Good stuff; trying it on my 10 & 12y olds.

My 12y old has been wanting to do programming for a while now. The main issue he running into, is about expectations. He is so immersed into computing that he immediately wants to build games or complicated web sites. So when he goes through programming tutorials he gets bored, because learning how

This was much easier when I started, because simply being able to make the console print Hello World was an achievement.
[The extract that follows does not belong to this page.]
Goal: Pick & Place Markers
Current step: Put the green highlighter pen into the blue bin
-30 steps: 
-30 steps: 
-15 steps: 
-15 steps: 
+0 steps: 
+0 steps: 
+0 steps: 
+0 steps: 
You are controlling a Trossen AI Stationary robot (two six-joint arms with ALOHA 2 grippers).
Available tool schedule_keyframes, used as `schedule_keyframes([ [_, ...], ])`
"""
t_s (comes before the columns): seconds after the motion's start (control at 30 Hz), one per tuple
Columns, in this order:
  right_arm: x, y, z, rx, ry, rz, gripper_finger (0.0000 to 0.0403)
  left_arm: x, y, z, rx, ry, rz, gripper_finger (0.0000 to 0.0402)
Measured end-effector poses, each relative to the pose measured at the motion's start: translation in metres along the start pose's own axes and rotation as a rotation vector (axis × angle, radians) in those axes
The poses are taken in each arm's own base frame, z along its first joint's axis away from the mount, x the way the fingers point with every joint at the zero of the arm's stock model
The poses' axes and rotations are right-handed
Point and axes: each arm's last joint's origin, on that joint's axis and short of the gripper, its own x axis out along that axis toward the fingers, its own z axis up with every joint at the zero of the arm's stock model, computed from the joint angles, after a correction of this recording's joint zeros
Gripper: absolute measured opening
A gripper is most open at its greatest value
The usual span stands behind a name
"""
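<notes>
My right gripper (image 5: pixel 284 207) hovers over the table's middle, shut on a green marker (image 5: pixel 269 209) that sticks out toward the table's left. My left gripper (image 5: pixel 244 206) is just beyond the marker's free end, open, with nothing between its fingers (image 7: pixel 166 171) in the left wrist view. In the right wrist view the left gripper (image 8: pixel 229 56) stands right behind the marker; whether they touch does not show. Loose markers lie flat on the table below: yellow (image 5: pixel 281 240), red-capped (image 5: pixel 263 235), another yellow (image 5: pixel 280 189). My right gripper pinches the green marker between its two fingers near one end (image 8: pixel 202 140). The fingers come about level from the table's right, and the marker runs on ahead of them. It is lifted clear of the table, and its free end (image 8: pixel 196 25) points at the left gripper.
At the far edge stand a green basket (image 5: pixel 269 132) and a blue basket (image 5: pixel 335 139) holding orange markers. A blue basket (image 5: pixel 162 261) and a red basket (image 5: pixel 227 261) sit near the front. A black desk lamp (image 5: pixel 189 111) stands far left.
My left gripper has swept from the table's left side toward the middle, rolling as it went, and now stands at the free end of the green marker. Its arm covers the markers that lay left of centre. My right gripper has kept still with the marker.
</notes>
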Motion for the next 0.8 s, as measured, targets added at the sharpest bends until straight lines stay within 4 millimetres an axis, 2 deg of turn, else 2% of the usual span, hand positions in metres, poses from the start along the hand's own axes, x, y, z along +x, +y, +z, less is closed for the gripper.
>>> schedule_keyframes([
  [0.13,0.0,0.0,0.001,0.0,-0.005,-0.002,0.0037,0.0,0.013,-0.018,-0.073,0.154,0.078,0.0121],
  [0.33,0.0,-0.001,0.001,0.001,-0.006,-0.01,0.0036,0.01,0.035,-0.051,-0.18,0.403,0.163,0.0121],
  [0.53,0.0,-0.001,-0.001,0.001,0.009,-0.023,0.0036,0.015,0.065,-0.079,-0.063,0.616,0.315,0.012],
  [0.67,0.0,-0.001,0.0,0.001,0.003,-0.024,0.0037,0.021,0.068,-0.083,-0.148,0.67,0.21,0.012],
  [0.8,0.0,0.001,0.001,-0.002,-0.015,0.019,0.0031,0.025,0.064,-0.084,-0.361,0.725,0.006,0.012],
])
Interestingly, he has caught on Lua scripting for minecraft; because the programming there helps him do the kind of stuff he wants and the environment he's manipulating has much higher level primitives and objects.

Carlos said...

Great idea!
I agree it's hard to find resources like this, but it's even harder to find then in languages other than English. Since this platform is targeted to young kids, this could be a problem for non English-speaking children.
Have you guys thought about porting it into different languages? I would be happy to help with the Spanish version :-)

Greg Linden said...

Thanks, JM! Curious what you are using for Lua scripting for Minecraft? Luacraft? Or something else?

Greg Linden said...

Thanks, Carlos! There's been two requests so far to do a Spanish language version, one for French, and one for a German version. Definitely on the idea list, thanks for the suggestion!

Rama Ramakrishnan said...

Novel and noble idea! I will try it on my 11-year-old daughter.

>> adults who are young at heart and might want to dabble in programming <<

I think this is a big market segment as well. A number of my MBA friends appear to have a "dormant geek" inside that would likely love this sort of offering.

Stan Brager said...

Is there a way to reset the Code Monster or establish a way for more than one child can use the same computer? Perhaps an identifier?

Thanks;

Stan

Greg Linden said...

Hi, Stan. Short answer is that the way to reset Code Monster is to hit the Back button a bunch of times.
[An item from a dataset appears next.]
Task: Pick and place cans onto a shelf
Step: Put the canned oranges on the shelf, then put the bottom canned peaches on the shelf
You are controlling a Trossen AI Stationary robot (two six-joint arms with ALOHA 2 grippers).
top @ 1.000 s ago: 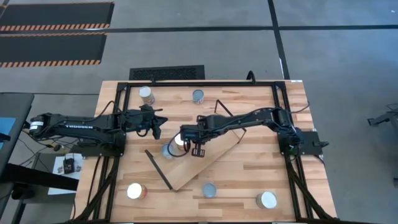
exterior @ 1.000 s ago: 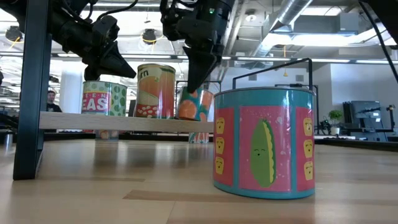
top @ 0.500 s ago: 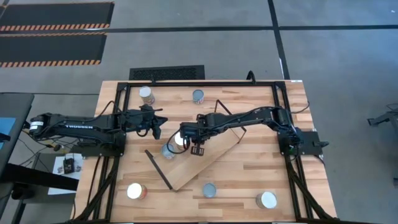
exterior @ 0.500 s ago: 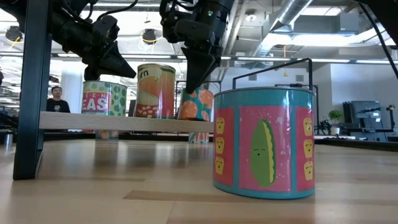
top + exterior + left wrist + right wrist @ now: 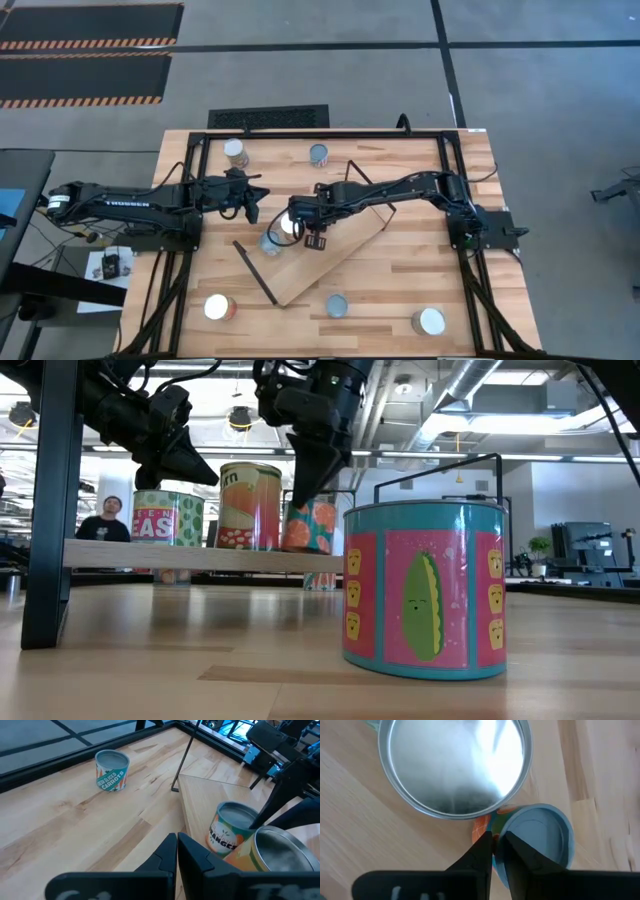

Longer answer is that there is a privacy issue here that Code Monster is trying to walk. Code Monster doesn't require any login, so it has no idea who the kids are, and it does that on purpose to maintain privacy. It still is able to keep track of what lesson people are on and is still really easy for one person to use (even easier than having a login, actually), but the cost of no login is that it's harder to have multiple users.

A few teachers at schools have asked about ways to support multiple people in their computer labs. And a couple parents have mentioned that they want to have more than one child use Code Monster.

Right now, the only real choice is to click forward and back in the lessons or use multiple computers or web browsers, which isn't that bad. Other ideas have been tossed around like a feature that allows people to jump to lessons or special URLs that jump to lessons or reset, but all of those add user interface complexity and possible confusion when just clicking a lot or using multiple browsers is pretty easy, so they weren't added.

If you have further thoughts on this or any other suggestions, please feel free to write me directly (monster@crunchzilla.com) or post additional comments here. Thanks, Stan, and hope your kids are enjoying Code Monster!

Adam Monty said...

Great stuff here Greg! Just spent an hour or so with my 8 year old daughter and she loved it!

Greg Linden said...

Stan, I wanted to let you know that a new feature just launched that lets you jump lessons. It was a frequently requested feature, especially from teachers.

You can find it at the bottom of the page, where there are a collection of links "How to Play | Lesson Sections | About ..." Clicking "Lesson Sections" brings up a way to jump anywhere, which is what you wanted for your kids, and what many teachers have wanted for their classrooms.

It also lets people sample how much content is there. There's about 400 lessons, about a textbook's worth of material, including some very cool, very short pieces of Javascript that do fractals, animation, and simple games. Lots of fun things to play with!